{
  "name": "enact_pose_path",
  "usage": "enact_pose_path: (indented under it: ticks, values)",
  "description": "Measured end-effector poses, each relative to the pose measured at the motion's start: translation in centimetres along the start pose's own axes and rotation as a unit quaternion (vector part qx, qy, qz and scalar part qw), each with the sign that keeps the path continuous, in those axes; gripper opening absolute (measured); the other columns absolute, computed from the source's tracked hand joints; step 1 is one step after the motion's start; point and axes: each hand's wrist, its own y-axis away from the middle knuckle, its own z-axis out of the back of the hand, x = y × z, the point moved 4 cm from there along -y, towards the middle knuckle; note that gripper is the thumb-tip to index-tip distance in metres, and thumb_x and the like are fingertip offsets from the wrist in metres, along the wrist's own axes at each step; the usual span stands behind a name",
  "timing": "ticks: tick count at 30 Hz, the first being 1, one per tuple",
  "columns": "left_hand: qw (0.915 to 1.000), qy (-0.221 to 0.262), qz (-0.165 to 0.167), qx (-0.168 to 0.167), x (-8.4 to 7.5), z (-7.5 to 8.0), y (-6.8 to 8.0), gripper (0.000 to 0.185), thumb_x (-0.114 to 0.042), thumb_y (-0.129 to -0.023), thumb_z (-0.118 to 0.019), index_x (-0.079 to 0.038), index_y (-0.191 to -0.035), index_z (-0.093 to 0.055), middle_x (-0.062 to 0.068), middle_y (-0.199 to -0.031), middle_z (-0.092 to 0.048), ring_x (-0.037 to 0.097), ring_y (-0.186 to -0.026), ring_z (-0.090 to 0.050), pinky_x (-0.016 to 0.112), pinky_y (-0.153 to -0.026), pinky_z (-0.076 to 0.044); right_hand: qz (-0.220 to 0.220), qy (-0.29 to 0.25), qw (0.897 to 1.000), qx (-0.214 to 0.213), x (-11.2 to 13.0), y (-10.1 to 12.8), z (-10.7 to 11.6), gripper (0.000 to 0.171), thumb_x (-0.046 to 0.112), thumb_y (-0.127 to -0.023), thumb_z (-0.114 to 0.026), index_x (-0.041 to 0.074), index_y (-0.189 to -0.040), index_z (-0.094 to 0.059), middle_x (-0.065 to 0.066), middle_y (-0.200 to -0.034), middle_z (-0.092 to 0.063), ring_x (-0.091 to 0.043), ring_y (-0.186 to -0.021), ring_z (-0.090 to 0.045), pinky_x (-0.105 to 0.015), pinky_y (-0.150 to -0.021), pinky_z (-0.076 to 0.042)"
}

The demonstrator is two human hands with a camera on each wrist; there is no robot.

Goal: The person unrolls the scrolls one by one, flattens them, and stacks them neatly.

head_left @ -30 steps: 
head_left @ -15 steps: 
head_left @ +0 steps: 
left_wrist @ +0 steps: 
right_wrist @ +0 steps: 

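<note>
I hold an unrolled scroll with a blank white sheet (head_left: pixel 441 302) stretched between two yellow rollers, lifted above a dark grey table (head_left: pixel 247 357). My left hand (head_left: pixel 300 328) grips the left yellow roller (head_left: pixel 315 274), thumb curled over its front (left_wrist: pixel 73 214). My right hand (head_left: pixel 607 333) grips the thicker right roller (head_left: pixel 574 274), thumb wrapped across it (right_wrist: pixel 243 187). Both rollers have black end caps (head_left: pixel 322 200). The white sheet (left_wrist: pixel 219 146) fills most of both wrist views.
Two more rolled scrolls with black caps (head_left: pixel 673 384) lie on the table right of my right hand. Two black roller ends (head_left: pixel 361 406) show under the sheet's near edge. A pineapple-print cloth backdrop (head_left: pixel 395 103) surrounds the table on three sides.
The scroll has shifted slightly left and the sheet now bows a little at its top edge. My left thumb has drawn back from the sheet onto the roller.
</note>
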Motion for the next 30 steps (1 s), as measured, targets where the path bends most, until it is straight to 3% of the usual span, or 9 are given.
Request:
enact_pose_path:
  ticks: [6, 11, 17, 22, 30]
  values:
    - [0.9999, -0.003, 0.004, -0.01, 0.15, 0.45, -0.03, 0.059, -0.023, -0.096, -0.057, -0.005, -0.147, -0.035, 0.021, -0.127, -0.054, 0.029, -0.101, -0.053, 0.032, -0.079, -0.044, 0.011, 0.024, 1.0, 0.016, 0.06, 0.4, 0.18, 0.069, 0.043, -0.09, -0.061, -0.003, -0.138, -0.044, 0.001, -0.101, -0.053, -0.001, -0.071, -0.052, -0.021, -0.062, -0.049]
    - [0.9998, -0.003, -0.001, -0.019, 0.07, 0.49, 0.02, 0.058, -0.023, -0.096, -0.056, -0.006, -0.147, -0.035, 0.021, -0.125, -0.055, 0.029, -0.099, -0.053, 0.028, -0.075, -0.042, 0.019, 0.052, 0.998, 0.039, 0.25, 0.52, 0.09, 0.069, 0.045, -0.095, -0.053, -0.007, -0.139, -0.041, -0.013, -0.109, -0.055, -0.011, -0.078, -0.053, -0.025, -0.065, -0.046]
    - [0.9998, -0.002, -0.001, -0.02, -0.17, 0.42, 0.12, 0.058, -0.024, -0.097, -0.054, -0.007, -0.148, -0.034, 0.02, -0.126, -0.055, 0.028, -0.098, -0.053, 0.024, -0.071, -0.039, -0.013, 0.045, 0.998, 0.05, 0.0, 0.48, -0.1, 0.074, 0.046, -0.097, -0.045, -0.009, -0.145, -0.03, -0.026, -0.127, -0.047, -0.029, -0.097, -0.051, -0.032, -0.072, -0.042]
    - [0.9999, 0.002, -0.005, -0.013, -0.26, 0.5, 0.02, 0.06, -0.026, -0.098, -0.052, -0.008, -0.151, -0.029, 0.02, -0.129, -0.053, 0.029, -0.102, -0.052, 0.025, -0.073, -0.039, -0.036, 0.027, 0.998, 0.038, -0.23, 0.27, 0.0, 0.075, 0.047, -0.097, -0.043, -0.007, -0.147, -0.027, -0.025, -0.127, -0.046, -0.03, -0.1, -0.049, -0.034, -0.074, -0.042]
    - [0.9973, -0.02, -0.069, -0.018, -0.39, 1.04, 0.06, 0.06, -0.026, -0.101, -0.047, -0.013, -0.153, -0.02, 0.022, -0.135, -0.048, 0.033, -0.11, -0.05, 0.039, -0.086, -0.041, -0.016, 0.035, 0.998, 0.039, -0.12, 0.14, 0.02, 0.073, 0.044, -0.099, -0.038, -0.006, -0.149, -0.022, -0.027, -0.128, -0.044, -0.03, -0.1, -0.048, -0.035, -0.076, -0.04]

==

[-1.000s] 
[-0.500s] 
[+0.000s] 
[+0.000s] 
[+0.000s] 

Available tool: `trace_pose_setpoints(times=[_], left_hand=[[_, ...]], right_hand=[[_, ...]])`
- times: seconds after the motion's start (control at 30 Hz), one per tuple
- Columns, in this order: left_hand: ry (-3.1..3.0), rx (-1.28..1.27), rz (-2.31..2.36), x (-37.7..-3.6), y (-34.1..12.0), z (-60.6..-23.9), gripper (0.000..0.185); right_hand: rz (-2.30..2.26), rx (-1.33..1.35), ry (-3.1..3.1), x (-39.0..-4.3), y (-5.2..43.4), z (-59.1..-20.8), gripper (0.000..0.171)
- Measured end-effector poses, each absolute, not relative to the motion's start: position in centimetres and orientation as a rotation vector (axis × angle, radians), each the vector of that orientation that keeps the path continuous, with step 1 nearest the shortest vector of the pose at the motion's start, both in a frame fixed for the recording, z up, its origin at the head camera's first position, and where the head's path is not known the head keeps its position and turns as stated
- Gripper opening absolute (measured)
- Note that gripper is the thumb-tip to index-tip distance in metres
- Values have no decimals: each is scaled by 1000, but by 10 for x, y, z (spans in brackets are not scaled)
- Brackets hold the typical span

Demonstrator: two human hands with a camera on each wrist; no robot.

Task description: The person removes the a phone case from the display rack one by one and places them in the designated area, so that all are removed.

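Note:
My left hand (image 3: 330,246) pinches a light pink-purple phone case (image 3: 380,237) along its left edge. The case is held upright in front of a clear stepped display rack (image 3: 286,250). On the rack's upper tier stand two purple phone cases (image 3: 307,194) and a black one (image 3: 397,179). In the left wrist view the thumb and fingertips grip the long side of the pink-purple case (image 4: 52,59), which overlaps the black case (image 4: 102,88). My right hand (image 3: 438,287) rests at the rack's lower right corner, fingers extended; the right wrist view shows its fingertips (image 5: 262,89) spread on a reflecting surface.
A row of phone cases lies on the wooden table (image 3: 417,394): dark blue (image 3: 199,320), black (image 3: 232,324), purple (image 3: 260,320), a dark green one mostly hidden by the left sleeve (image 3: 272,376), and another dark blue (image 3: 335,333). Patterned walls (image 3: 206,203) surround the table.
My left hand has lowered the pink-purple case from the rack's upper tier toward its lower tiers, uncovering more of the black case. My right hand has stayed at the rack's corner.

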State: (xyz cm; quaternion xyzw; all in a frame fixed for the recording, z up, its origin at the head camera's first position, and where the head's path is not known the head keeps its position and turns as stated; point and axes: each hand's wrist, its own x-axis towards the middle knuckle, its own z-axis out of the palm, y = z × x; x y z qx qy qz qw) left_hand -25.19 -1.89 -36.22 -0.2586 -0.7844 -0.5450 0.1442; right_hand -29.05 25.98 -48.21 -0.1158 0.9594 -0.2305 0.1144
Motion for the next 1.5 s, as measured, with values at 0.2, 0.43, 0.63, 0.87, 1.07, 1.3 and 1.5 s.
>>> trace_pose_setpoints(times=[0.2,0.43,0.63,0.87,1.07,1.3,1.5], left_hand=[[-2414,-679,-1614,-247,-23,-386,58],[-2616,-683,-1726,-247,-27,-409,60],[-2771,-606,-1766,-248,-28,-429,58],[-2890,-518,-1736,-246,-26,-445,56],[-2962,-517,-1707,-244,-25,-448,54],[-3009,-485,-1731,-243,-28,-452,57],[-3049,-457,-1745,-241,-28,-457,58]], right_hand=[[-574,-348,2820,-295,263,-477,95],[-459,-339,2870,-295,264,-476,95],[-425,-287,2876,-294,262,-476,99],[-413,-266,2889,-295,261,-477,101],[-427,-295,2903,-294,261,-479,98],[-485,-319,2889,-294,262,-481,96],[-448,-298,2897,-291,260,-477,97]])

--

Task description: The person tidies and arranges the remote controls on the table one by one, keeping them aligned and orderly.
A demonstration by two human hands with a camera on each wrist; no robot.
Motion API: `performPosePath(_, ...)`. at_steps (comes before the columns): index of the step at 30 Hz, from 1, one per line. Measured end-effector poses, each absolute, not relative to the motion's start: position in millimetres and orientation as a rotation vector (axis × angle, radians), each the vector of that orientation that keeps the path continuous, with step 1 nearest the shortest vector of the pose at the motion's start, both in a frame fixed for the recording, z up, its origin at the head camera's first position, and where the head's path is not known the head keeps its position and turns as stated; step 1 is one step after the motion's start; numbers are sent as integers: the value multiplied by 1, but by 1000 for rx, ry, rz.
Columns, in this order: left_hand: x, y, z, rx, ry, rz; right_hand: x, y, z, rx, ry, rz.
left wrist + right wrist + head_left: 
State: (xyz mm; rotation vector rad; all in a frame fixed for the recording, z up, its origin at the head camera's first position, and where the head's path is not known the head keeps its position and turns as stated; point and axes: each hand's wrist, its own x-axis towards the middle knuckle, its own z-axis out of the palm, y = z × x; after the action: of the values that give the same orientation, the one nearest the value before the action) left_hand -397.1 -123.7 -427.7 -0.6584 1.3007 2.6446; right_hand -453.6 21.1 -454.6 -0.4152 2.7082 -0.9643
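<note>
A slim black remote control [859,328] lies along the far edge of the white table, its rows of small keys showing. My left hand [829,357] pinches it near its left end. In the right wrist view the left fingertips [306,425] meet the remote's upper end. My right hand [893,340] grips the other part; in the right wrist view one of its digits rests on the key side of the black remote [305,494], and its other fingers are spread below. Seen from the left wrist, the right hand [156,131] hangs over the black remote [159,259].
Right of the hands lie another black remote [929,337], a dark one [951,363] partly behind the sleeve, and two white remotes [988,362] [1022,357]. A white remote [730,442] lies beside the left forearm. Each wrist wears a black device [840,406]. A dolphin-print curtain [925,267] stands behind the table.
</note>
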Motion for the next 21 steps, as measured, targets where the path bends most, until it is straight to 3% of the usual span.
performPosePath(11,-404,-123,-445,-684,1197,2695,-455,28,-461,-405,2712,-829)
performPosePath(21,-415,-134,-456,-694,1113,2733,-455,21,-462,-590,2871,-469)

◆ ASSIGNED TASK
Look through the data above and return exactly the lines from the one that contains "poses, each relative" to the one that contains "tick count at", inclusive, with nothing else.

◆ COMPLETED TASK
  "description": "Measured end-effector poses, each relative to the pose measured at the motion's start: translation in centimetres along the start pose's own axes and rotation as a unit quaternion (vector part qx, qy, qz and scalar part qw), each with the sign that keeps the path continuous, in those axes; gripper opening absolute (measured); the other columns absolute, computed from the source's tracked hand joints; step 1 is one step after the motion's start; point and axes: each hand's wrist, its own y-axis away from the middle knuckle, its own z-axis out of the back of the hand, x = y × z, the point moved 4 cm from there along -y, towards the middle knuckle; note that gripper is the thumb-tip to index-tip distance in metres, and thumb_x and the like are fingertip offsets from the wrist in metres, along the wrist's own axes at each step; the usual span stands behind a name",
  "timing": "ticks: tick count at 30 Hz, the first being 1, one per tuple",

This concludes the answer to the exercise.